The pandemic has had dramatically different consequences for the finances of payers and providers.
What a strange time it has been for American healthcare payers and providers.
When the nation’s governors issued stay-at-home order and advisories in March and April, routine healthcare came to a grinding halt. Elective procedures were canceled or postponed. Hospitals had created capacity for what many expected to be a huge influx of patients with COVID-19 who could overwhelm their finite supply of hospital beds, intensive care units, respirators and personal protective equipment. In some hotspots and at some hospitals in those hotspots, that influx occurred, and there was another surge of cases in some parts of the country in July. But in other places and for many providers, the COVID-19 pandemic led to a precipitous decline in use and with that drop, a drop in revenue.

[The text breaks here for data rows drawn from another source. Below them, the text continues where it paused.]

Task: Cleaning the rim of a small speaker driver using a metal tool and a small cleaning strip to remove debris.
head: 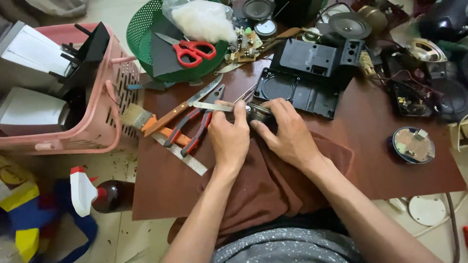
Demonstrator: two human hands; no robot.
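Note:
My left hand [229, 136] grips a thin flat metal blade [209, 105] that points left, its tip end against a small round speaker part [259, 113]. My right hand [287, 134] wraps around that dark round part and steadies it over a brown cloth [273, 185] on my lap and the board. Both hands touch each other at the part. Much of the part is hidden by my fingers.
On the brown board [370, 126] lie red-handled pliers [192, 131], a knife [183, 109], a brush [136, 117], a metal ruler [183, 156] and a black plastic casing [312, 73]. A pink basket [105, 117] stands left, a green basket with red scissors [192, 51] behind. Speakers and circuit boards crowd the far right.

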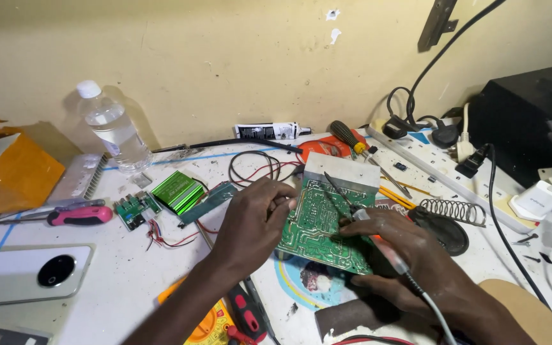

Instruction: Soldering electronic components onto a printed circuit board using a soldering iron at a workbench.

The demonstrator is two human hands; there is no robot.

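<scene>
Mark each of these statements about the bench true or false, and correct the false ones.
1. The left hand holds the edge of the green circuit board. True.
2. The right hand holds a pair of pliers. False: it holds a soldering iron with its tip on the board.
3. The water bottle lies on its side. False: it stands upright by the wall.
4. A phone lies face down at the left of the bench. True.
5. A spring stand lies right of the board. True.
</scene>
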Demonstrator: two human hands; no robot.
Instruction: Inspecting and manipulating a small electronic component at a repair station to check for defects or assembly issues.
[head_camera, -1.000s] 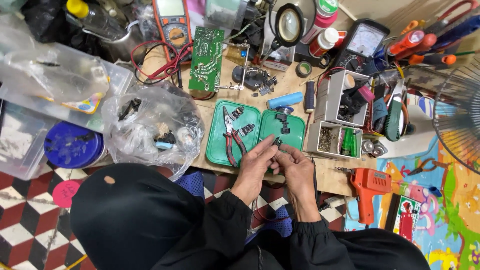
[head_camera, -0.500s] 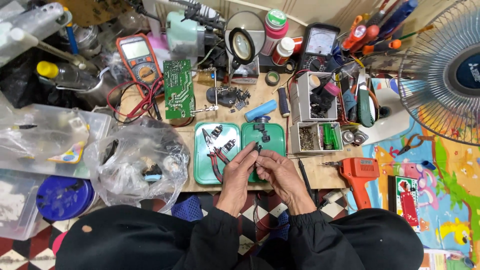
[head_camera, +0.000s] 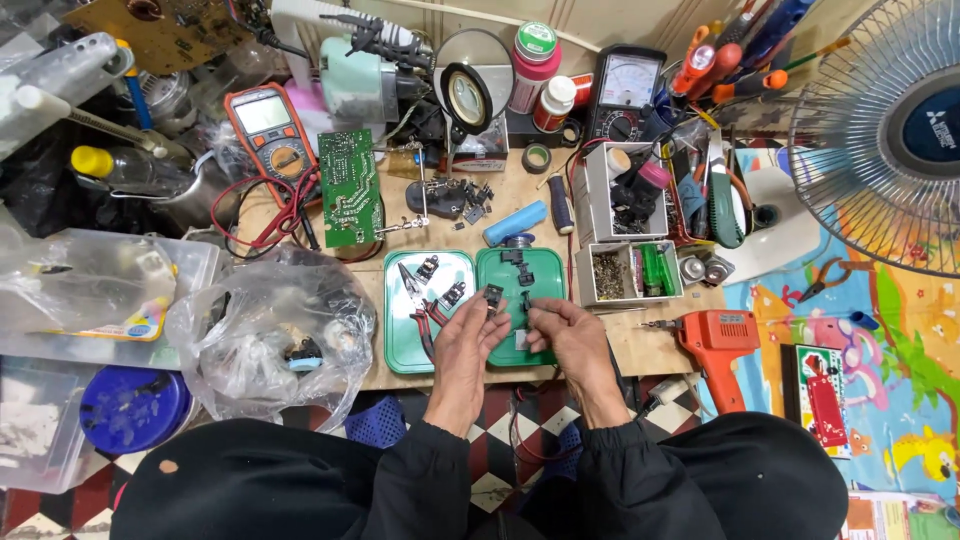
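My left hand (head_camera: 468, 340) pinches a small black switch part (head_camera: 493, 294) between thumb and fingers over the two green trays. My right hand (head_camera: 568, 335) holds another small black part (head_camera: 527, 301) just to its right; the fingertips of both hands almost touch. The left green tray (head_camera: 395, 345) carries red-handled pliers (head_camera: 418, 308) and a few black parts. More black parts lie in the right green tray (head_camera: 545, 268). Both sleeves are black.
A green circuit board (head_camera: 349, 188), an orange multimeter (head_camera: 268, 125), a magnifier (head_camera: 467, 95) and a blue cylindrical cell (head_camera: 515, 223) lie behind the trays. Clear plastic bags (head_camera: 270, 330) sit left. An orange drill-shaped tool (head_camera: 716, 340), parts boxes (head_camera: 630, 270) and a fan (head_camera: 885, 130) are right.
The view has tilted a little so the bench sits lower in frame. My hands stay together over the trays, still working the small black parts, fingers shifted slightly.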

About 1.4 million healthcare workers lost their jobs in April. The American Hospital Association said that collectively, the country’s hospitals suffered $200 billion in financial losses because of COVID-19 from the beginning of March through the end of June. Lou Ellen Horwitz, CEO of the Urgent Care Association, says urgent care centers were a “ghost town” in March and April. Based on its financial and other data from a representative sample of 800 hospitals, Kaufman Hall said that hospital operating margins fell by nearly 300% in April 2020 relative to April 2019. In its August “flash report” on hospitals, the Chicago-based consulting firm said hospital operating margins were down 96% compared with the first seven months of 2019.
Of course, for payers the lack of utilization had just the opposite effect on their finances. By and large, premiums dollars kept on flowing in and claims, and therefore healthcare expenditures, disappeared. As a result, insurers enjoyed huge margins, especially in the second quarter and likely in the third, although probably not as large. Research by Adam Block, Ph.D., an assistant professor of public health at New York Medical College, on the Managed Healthcare Executive® website shows that net operating income in the second quarter of this year had increased by an average of 136.7% relative to the second quarter of 2019 for five publicly traded insurers (UnitedHealth Group, Anthem, Cigna, Centene Corporation and Molina Healthcare).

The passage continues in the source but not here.